__PROBLEM DESCRIPTION__.
In the entries below, every line with the string "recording" is to be reported.
Segment Open
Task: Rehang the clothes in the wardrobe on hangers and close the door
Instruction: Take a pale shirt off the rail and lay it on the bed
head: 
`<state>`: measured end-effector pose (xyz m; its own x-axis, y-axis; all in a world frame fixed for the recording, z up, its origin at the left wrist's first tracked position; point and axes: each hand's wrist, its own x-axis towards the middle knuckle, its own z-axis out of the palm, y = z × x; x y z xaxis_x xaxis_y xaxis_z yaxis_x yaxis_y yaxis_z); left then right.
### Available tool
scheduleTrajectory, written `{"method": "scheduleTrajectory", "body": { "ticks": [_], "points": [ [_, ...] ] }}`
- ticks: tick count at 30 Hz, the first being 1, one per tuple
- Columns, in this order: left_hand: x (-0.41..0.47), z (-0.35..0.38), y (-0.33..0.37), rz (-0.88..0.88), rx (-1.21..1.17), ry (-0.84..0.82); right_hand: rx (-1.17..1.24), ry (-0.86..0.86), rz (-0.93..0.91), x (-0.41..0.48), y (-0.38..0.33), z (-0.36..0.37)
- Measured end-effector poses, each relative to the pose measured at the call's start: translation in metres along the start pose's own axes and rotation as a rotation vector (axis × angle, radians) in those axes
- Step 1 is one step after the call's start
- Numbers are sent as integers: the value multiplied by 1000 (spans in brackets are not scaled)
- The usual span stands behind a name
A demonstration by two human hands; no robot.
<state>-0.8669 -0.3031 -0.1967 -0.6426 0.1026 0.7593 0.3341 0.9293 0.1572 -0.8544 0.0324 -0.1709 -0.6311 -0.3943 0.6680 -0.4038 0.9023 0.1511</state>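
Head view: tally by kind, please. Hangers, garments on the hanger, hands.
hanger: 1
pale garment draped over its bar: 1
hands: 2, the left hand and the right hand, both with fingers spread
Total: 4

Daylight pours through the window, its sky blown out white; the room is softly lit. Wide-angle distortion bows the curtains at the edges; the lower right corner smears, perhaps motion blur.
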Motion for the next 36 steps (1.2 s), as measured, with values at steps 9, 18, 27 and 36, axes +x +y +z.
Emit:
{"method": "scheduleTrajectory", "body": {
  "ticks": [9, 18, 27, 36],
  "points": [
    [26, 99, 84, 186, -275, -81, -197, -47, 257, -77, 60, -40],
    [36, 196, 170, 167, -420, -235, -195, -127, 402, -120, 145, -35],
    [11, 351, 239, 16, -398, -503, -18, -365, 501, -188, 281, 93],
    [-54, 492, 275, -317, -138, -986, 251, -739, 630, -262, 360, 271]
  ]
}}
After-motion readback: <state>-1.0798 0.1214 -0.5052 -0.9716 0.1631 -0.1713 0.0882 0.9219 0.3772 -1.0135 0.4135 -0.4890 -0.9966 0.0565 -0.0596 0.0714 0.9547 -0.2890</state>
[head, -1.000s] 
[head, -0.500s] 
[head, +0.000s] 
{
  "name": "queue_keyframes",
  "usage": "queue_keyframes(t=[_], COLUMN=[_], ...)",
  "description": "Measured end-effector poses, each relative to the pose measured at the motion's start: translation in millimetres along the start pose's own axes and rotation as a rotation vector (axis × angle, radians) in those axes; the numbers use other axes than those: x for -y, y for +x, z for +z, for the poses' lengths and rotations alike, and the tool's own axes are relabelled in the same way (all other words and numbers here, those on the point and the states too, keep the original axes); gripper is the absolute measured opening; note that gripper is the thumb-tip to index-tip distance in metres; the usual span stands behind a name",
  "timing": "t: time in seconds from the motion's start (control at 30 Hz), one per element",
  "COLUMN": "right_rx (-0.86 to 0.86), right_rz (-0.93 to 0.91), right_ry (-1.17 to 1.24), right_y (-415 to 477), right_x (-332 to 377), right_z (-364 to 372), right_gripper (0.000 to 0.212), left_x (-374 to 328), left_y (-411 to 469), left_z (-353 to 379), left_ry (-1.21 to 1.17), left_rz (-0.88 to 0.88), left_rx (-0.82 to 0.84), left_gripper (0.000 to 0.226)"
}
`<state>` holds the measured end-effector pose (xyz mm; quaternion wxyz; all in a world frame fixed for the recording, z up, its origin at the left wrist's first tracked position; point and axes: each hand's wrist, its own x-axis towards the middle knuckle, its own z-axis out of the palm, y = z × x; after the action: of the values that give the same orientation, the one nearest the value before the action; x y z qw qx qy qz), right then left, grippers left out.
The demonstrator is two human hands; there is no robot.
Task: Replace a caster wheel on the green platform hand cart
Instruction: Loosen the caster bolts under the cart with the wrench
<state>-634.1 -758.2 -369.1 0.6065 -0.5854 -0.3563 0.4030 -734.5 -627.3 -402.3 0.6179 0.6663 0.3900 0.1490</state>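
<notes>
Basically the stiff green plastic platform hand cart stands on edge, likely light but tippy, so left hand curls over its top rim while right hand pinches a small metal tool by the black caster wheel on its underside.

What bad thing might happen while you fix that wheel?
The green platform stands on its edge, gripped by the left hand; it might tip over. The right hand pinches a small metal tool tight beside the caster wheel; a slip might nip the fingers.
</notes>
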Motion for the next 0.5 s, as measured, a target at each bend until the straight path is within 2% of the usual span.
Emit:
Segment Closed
__RESULT OF THE EXERCISE__.
`<state>`: measured end-effector pose (xyz m; its own x-axis, y-axis; all in a world frame fixed for the recording, z up, its origin at the left wrist's first tracked position; point and axes: each hand's wrist, its own x-axis towards the middle knuckle, its own z-axis out of the palm, y = z × x; x y z xaxis_x xaxis_y xaxis_z yaxis_x yaxis_y yaxis_z); left then right.
`<state>` holds the measured end-effector pose (xyz mm; quaternion wxyz; all in a world frame fixed for the recording, z up, its origin at the left wrist's first tracked position; point and axes: each hand's wrist, its own x-axis towards the middle knuckle, its own z-axis out of the palm, y = z × x; after the action: of the values that give the same orientation, the one nearest the value before the action; x y z qw qx qy qz), right then left, grippers left out.

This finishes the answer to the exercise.